### WORK REQUEST
Your task is to print all of the data below exactly, with no pictures included.

### SOURCE MATERIAL
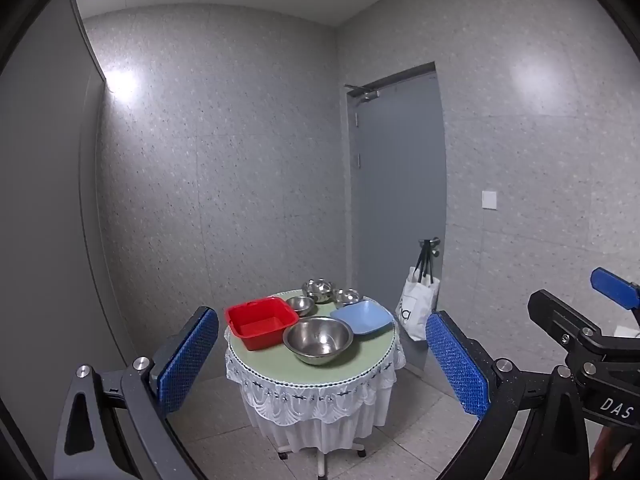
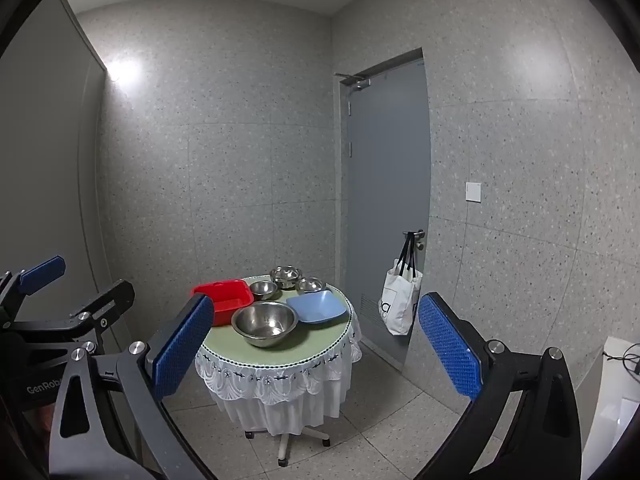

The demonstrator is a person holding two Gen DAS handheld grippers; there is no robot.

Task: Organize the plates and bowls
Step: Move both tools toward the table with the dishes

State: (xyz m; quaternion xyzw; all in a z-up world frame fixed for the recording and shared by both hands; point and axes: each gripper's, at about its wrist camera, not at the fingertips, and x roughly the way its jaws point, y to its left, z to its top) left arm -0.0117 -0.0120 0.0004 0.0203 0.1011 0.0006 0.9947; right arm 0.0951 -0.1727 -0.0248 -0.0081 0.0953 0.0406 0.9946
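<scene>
A small round table (image 1: 280, 368) (image 2: 224, 350) with a green top and white lace skirt stands some way ahead. On it are a red square basin (image 1: 260, 322) (image 2: 226, 300), a large steel bowl (image 1: 319, 339) (image 2: 265, 324), a blue square plate (image 1: 362, 317) (image 2: 316, 307) and three smaller steel bowls (image 1: 319, 290) (image 2: 285, 276) at the back. My left gripper (image 1: 322, 364) is open and empty, well short of the table. My right gripper (image 2: 316, 350) is open and empty too. The right gripper also shows at the right edge of the left wrist view.
A grey door (image 1: 396, 200) (image 2: 386, 184) stands behind the table to the right, with a white tote bag (image 1: 416, 308) (image 2: 398, 300) hanging from its handle. Speckled walls close in behind. The table rests on a wheeled base (image 2: 286, 442). Tiled floor lies around it.
</scene>
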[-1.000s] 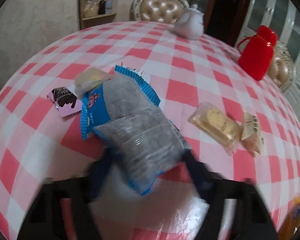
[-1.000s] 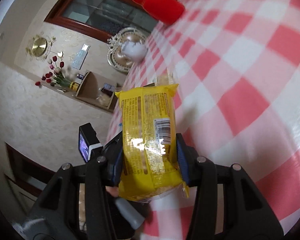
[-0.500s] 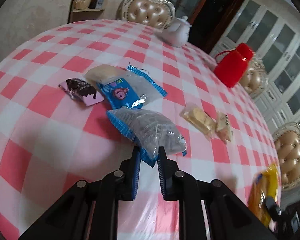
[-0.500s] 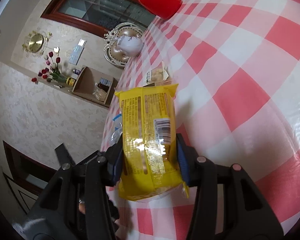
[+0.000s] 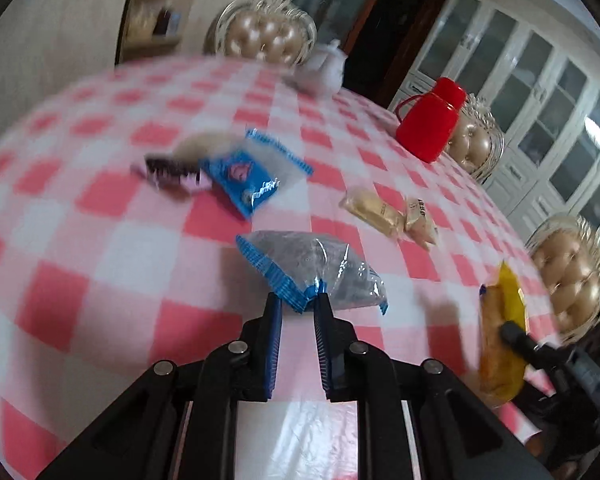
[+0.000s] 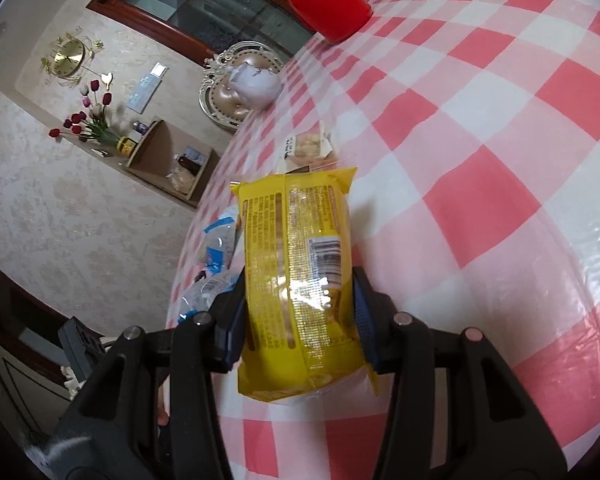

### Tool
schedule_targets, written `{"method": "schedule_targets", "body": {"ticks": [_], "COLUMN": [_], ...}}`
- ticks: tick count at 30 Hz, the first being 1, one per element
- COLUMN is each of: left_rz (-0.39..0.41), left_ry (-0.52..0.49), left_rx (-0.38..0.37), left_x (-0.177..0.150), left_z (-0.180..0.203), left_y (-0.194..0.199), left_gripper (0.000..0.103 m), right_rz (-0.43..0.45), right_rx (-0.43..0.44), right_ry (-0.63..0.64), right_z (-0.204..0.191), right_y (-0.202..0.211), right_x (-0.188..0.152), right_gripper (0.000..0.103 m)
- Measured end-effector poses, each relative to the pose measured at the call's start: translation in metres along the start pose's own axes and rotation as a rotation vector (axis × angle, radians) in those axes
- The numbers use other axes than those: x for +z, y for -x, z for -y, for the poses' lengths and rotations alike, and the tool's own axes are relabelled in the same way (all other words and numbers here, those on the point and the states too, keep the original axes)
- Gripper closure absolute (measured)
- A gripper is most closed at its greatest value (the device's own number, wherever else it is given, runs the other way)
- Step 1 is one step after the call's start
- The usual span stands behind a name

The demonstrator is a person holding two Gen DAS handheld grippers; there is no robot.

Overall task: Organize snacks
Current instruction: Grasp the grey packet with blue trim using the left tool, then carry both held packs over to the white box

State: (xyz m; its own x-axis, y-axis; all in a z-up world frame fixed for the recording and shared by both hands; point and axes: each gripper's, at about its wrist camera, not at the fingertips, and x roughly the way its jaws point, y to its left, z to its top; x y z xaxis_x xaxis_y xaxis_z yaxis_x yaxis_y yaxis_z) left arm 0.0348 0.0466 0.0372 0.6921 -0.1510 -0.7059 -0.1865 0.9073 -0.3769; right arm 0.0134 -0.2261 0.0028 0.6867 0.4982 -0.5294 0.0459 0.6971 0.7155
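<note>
1. The left gripper has its jaws drawn in as narrow as they go, and the tips pinch the blue crimped corner of a clear bag. The rest of that bag lies on the checked cloth, just beyond the tips.
2. The right gripper stands part open, its pads pressed against both long sides of a yellow pack. The pack stands on end between the jaws, barcode side toward the camera, with its lower end sticking out below them.
3. In the left view the same yellow pack shows at the right edge, over the table's near side, well apart from the clear bag.
4. Farther out, to the right of the clear bag, two tan snacks lie touching each other.
5. To the left, a blue packet lies beside a dark chocolate packet, with a pale packet just behind them; all three are blurred.
6. Near the far right rim stands a red jug.
7. At the far rim sits a white teapot, blurred, with a padded chair behind it.
</note>
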Motion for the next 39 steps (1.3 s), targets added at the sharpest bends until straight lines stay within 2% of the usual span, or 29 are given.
{"method": "schedule_targets", "body": {"ticks": [2,3,4,6,8,11,13,16,18,21,22,26,29,31,32,35,36,38,39], "left_rz": [0.027,0.051,0.077,0.144,0.163,0.132,0.051,-0.012,-0.055,-0.045,-0.036,0.003,0.059,0.086,0.084,0.065,0.058,0.026,0.017], "left_ry": [0.013,0.015,0.019,0.036,0.035,0.008,-0.080,-0.160,-0.169,-0.213,-0.229,-0.289,-0.302,-0.326,-0.334,-0.314,-0.294,-0.227,-0.185], "left_rx": [0.034,0.042,0.049,0.063,0.080,0.083,0.129,0.217,0.200,0.231,0.237,0.242,0.230,0.248,0.249,0.199,0.169,0.091,0.063], "left_x": [0.003,0.004,0.005,0.007,0.008,0.013,0.021,0.023,0.022,0.018,0.017,0.008,0.001,-0.005,-0.007,-0.006,-0.003,0.002,0.004], "left_z": [-0.003,-0.003,-0.003,-0.006,-0.007,-0.003,0.009,0.016,0.016,0.022,0.024,0.033,0.036,0.041,0.042,0.037,0.032,0.021,0.016], "left_y": [0.007,0.012,0.018,0.030,0.036,0.029,0.006,-0.022,-0.036,-0.045,-0.045,-0.040,-0.025,-0.019,-0.018,-0.016,-0.015,-0.014,-0.013], "left_gripper": [0.076,0.058,0.036,0.023,0.023,0.021,0.021,0.021,0.021,0.023,0.037,0.051,0.069,0.087,0.088,0.087,0.084,0.065,0.037], "right_rz": [0.007,0.011,0.013,0.011,0.007,-0.001,-0.007,-0.017,-0.023,-0.026,-0.025,-0.013,-0.018,-0.024,-0.031,-0.038,-0.034,-0.021,-0.015], "right_rx": [-0.002,-0.004,-0.003,0.005,0.013,0.030,0.040,0.054,0.056,0.058,0.057,0.029,0.020,0.008,0.005,-0.017,-0.029,-0.040,-0.043], "right_ry": [0.006,0.011,0.012,0.012,0.014,0.020,0.024,0.031,0.038,0.048,0.052,0.082,0.101,0.115,0.118,0.117,0.116,0.114,0.113], "right_z": [-0.001,-0.002,-0.003,-0.004,-0.006,-0.009,-0.012,-0.015,-0.017,-0.020,-0.020,-0.024,-0.025,-0.025,-0.024,-0.021,-0.019,-0.018,-0.018], "right_y": [0.002,0.003,0.004,0.005,0.005,0.005,0.004,0.003,0.002,0.002,0.002,0.002,0.000,-0.004,-0.007,-0.011,-0.012,-0.010,-0.009], "right_x": [0.000,0.000,0.000,0.001,0.001,0.000,-0.001,-0.004,-0.005,-0.006,-0.006,-0.007,-0.008,-0.009,-0.010,-0.011,-0.011,-0.011,-0.011], "right_gripper": [0.052,0.052,0.052,0.052,0.052,0.052,0.052,0.052,0.052,0.052,0.052,0.052,0.052,0.052,0.052,0.052,0.052,0.052,0.052]}}
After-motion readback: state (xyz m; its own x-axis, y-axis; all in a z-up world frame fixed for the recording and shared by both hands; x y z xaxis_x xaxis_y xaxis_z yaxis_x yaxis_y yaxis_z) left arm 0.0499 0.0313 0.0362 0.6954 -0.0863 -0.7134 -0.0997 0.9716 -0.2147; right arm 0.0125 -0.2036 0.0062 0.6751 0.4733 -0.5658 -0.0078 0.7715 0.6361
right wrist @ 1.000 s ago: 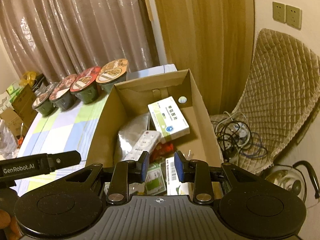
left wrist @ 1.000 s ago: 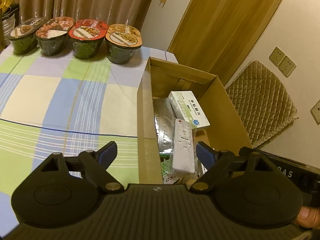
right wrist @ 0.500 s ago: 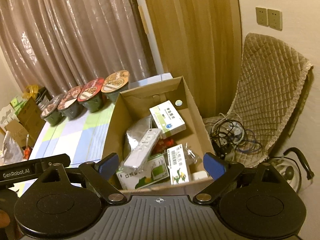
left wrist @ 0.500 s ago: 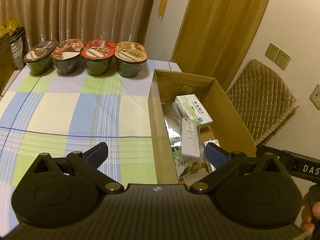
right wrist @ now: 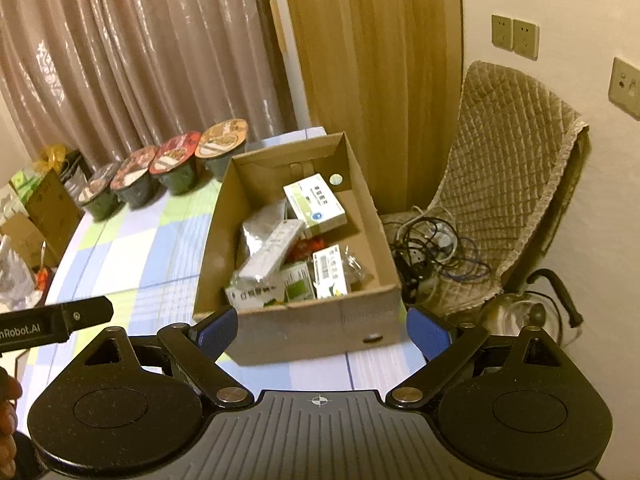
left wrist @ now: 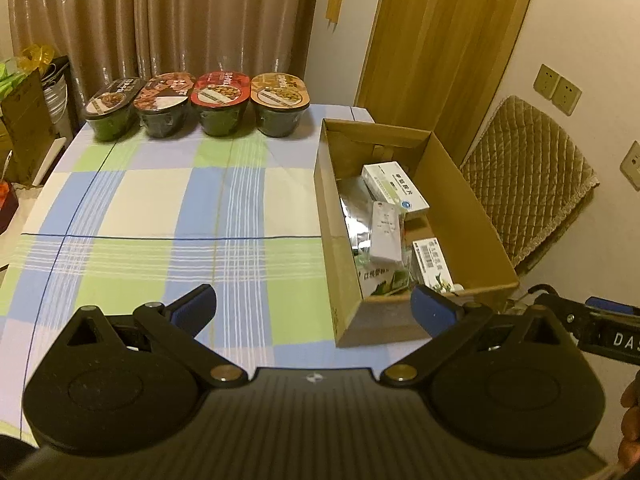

### TASK SOLUTION
The demonstrator is a person holding two Gen DAS handheld grippers; there is no robot.

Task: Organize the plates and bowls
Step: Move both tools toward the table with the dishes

State: (xyz m; quaternion xyzw; all in a z-up world frame fixed for the recording and shared by both hands; point and axes: each gripper's, at about its wrist camera, not at the fingertips, and x roughly the way its jaws point, y to its left, z to its top) left arm -0.0117 -0.0120 0.0004 0.0203 0.1011 0.0006 0.9947; right arm 0.0951 -0.1727 -0.0248 -0.0081 0.0953 0.0406 0.9946
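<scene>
A small round table (image 1: 280, 368) (image 2: 224, 350) with a green top and white lace skirt stands some way ahead. On it are a red square basin (image 1: 260, 322) (image 2: 226, 300), a large steel bowl (image 1: 319, 339) (image 2: 265, 324), a blue square plate (image 1: 362, 317) (image 2: 316, 307) and three smaller steel bowls (image 1: 319, 290) (image 2: 285, 276) at the back. My left gripper (image 1: 322, 364) is open and empty, well short of the table. My right gripper (image 2: 316, 350) is open and empty too. The right gripper also shows at the right edge of the left wrist view.
A grey door (image 1: 396, 200) (image 2: 386, 184) stands behind the table to the right, with a white tote bag (image 1: 416, 308) (image 2: 398, 300) hanging from its handle. Speckled walls close in behind. The table rests on a wheeled base (image 2: 286, 442). Tiled floor lies around it.
</scene>
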[-1.000s] 
[-1.000s] 
[-0.500s] 
[-0.500s] 
[+0.000s] 
[+0.000s] 

### Tool
schedule_targets, written `{"method": "schedule_targets", "body": {"ticks": [_], "COLUMN": [_], ...}}`
- ticks: tick count at 30 Hz, the first being 1, one per element
- COLUMN is each of: left_rz (-0.39..0.41), left_ry (-0.52..0.49), left_rx (-0.38..0.37), left_x (-0.177..0.150), left_z (-0.180..0.203), left_y (-0.194..0.199), left_gripper (0.000..0.103 m), right_rz (-0.43..0.45), right_rx (-0.43..0.44), right_ry (-0.63..0.64), right_z (-0.204..0.191), right_y (-0.202..0.211), right_x (-0.188..0.152), right_gripper (0.000..0.103 m)
- Measured end-effector poses, each relative to the pose measured at the call's start: translation in metres along the start pose's own axes and rotation as a rotation vector (axis × angle, radians) in those axes
- The numbers use other axes than those: x for +z, y for -x, z for -y, for the poses' lengths and rotations alike, and the tool's own axes are relabelled in the same way (all other words and numbers here, those on the point and the states too, keep the original axes)
- Gripper closure absolute (measured)
- A gripper is most closed at its greatest value (the device's own number, wherever else it is given, runs the other way)
- Step 1 is one step after the call's start
- The usual span stands behind a name

The demonstrator is a person holding two Gen DAS handheld grippers; there is no robot.

Overall task: Organize snacks
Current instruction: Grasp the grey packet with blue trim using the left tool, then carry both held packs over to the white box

State: (xyz m; its own x-axis, y-axis; all in a z-up world frame fixed for the recording and shared by both hands; point and axes: each gripper's, at about its wrist camera, not at the fingertips, and x roughly the way its jaws point, y to its left, z to its top; x y z xaxis_x xaxis_y xaxis_z yaxis_x yaxis_y yaxis_z) left arm 0.0348 0.0466 0.0372 0.6921 -0.1510 -0.7059 -0.1865 0.9073 -0.3769; right arm 0.0134 -0.2261 0.0028 0.6867 0.4982 -0.5294 0.0459 0.6971 0.7155
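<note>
1. The left gripper has its jaws drawn in as narrow as they go, and the tips pinch the blue crimped corner of a clear bag. The rest of that bag lies on the checked cloth, just beyond the tips.
2. The right gripper stands part open, its pads pressed against both long sides of a yellow pack. The pack stands on end between the jaws, barcode side toward the camera, with its lower end sticking out below them.
3. In the left view the same yellow pack shows at the right edge, over the table's near side, well apart from the clear bag.
4. Farther out, to the right of the clear bag, two tan snacks lie touching each other.
5. To the left, a blue packet lies beside a dark chocolate packet, with a pale packet just behind them; all three are blurred.
6. Near the far right rim stands a red jug.
7. At the far rim sits a white teapot, blurred, with a padded chair behind it.
</note>
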Motion for the next 39 steps (1.3 s), targets added at the sharpest bends until straight lines stay within 2% of the usual span, or 29 are given.
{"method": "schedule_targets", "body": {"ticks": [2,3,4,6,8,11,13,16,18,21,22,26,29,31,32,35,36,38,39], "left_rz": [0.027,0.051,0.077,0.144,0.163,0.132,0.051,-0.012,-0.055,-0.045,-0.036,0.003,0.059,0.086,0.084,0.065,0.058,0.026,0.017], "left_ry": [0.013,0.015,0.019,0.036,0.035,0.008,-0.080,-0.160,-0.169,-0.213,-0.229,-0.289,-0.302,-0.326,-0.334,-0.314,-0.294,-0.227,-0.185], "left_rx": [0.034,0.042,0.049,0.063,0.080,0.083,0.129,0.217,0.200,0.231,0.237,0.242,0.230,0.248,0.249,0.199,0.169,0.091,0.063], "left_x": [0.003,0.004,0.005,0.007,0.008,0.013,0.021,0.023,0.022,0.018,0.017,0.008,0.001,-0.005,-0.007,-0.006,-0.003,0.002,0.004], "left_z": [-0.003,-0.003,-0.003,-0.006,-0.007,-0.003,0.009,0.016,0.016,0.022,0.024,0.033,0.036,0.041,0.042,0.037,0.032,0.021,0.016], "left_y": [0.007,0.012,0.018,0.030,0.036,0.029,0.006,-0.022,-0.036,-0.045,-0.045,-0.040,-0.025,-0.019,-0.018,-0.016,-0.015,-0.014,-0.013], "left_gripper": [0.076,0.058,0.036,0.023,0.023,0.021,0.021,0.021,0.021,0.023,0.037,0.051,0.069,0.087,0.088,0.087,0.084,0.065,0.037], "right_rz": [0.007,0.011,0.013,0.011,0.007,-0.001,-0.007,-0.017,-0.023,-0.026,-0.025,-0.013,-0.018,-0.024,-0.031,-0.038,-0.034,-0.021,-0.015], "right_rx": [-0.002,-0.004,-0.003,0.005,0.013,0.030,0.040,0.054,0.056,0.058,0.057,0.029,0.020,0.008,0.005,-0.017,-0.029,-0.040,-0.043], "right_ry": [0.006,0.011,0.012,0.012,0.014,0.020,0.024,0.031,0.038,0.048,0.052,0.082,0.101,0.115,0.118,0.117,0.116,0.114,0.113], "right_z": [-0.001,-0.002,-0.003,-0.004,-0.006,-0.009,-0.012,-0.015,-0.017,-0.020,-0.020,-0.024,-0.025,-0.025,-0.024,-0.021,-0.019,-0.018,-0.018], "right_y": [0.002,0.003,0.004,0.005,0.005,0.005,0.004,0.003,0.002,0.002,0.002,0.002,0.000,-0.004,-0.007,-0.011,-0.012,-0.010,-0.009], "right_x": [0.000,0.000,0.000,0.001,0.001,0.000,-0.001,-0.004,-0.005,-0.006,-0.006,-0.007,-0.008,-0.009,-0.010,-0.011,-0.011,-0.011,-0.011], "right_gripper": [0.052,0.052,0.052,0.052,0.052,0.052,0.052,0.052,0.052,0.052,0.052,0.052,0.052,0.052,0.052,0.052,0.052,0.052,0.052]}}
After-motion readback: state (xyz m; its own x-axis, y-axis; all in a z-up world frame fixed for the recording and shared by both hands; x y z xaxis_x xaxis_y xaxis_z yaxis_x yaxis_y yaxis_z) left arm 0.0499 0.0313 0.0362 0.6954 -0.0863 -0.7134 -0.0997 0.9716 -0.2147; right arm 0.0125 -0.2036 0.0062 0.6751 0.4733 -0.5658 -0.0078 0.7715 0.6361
right wrist @ 1.000 s ago: 
left wrist @ 1.000 s ago: 
right wrist @ 0.500 s ago: 
left wrist @ 0.500 s ago: 
right wrist @ now: 
left wrist @ now: 

Nothing else belongs in the answer.